Data entries ::

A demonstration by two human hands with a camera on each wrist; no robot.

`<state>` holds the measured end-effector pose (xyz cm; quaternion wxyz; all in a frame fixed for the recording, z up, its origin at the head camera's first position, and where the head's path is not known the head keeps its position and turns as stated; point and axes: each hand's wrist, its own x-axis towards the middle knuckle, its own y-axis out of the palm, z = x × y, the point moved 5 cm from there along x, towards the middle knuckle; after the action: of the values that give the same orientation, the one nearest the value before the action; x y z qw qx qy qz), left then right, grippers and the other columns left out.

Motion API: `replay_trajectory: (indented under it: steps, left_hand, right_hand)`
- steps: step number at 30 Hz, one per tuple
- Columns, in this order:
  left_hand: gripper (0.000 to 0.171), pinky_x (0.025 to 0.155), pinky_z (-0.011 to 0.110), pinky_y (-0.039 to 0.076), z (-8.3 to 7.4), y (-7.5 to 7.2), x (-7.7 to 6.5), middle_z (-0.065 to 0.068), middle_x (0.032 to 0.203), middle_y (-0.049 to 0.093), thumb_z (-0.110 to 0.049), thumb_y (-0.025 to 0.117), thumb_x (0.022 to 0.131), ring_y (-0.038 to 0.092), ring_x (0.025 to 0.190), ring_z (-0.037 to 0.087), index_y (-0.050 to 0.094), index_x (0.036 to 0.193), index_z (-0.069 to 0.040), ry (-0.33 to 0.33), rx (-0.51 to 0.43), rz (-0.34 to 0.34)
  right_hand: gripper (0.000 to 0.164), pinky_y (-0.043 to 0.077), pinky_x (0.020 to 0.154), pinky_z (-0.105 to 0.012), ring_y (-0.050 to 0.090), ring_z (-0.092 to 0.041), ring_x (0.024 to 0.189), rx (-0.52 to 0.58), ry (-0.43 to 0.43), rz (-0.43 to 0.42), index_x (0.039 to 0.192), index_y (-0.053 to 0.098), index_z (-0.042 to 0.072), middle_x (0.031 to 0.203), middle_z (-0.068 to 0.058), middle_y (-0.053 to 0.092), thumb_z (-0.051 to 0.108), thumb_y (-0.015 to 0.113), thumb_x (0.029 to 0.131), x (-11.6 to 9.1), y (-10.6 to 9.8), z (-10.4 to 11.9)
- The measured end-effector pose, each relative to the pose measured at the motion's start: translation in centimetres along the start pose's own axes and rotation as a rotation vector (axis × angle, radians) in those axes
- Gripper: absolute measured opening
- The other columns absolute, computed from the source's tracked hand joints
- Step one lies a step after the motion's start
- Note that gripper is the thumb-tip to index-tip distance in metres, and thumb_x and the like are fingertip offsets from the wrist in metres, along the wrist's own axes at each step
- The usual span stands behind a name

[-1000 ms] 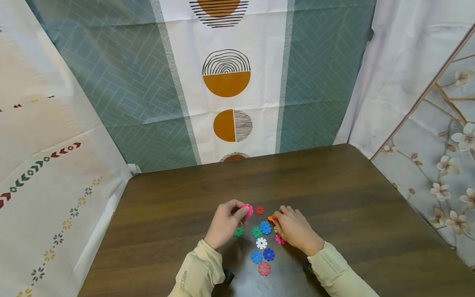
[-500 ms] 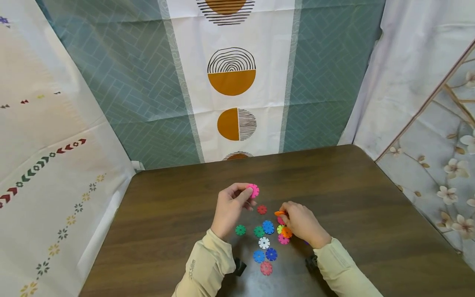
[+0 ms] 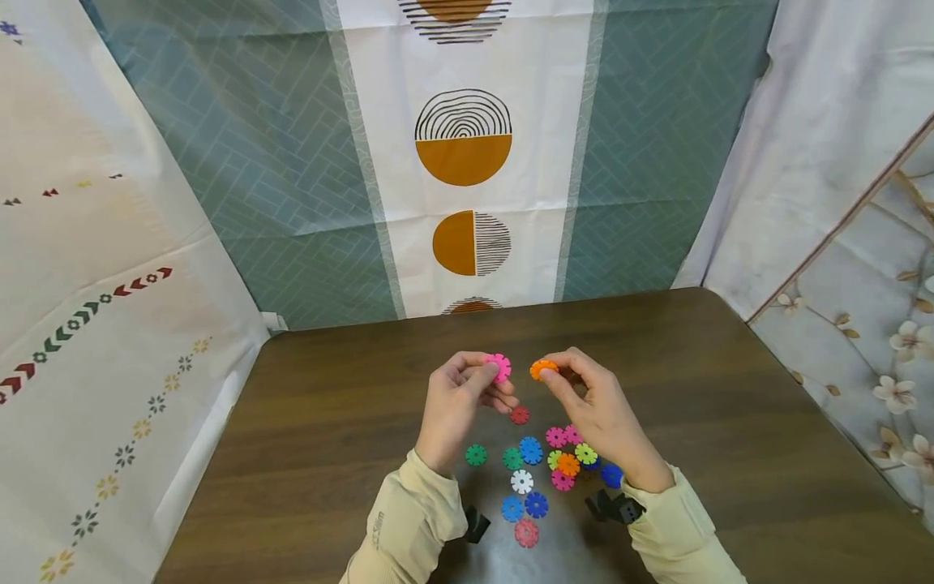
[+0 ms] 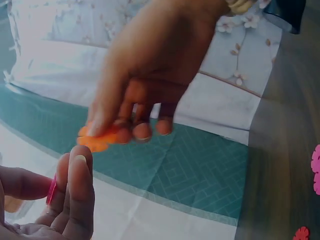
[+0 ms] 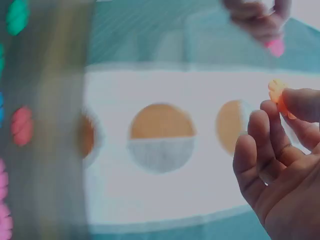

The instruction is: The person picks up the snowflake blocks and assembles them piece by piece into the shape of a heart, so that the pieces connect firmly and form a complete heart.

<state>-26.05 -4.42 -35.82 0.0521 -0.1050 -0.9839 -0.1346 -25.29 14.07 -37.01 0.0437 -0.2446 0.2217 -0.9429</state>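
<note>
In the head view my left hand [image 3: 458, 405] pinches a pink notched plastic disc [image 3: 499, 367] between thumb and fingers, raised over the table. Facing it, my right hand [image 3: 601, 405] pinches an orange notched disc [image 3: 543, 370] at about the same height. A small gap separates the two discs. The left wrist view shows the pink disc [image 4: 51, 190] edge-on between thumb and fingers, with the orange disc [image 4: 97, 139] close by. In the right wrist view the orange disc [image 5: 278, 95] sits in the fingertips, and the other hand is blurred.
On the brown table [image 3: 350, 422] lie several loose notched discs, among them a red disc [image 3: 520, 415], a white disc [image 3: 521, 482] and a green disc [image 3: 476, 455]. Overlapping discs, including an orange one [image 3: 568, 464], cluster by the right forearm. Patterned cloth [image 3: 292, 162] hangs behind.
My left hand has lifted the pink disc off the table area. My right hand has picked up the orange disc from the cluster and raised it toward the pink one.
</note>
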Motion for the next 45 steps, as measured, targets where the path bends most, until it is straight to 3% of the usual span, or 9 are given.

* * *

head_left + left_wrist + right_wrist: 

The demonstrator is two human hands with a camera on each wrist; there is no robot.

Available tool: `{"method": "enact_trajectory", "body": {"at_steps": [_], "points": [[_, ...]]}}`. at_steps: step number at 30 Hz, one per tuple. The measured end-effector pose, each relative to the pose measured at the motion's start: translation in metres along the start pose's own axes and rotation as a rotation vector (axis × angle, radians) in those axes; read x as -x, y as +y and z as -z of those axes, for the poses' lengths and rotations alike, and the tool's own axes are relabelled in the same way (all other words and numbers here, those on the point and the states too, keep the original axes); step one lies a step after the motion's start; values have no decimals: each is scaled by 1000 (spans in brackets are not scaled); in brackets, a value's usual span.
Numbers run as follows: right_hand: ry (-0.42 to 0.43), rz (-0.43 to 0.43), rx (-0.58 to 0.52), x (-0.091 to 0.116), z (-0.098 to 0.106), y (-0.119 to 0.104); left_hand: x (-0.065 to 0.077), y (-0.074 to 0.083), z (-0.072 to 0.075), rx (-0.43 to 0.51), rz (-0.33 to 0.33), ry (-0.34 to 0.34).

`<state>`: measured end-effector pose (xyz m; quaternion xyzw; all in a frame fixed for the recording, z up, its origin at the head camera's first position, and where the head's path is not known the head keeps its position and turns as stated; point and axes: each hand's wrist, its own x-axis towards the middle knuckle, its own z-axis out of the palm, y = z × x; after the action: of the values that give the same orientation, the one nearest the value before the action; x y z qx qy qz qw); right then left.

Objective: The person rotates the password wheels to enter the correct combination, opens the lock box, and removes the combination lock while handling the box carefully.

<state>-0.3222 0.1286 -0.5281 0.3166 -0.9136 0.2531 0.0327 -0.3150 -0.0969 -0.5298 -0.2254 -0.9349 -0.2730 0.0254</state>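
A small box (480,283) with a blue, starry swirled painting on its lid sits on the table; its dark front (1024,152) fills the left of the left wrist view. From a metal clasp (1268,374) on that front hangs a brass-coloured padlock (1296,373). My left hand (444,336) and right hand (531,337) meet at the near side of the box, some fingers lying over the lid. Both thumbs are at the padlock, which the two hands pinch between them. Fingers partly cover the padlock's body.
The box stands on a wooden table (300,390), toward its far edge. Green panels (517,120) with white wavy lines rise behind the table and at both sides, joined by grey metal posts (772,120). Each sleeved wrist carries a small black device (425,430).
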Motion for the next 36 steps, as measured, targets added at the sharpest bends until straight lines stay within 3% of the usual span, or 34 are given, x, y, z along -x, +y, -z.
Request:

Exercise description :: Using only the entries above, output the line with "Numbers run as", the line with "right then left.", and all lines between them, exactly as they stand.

Solution to this task ::
Numbers run as follows: right_hand: ry (-0.42 to 0.43), rz (-0.43 to 0.43), rx (-0.58 to 0.52), x (-0.091 to 0.116), z (-0.098 to 0.106), y (-0.119 to 0.104); left_hand: x (-0.065 to 0.077), y (-0.074 to 0.083), z (-0.072 to 0.075), rx (-0.43 to 0.51), rz (-0.33 to 0.33), ry (-0.34 to 0.34).

`<state>`: measured end-effector pose (xyz m; quaternion xyzw; all in a frame fixed for the recording, z up, its origin at the head camera's first position, and where the head's path is not known the head keeps its position and turns as stated; point and axes: each hand's wrist, its own x-axis towards the middle knuckle, its own z-axis out of the palm, y = z × x; after the action: of the values that give the same orientation, the one nearest the value before the action; x y z qx qy qz qw); right then left.

The exercise requires no further answer.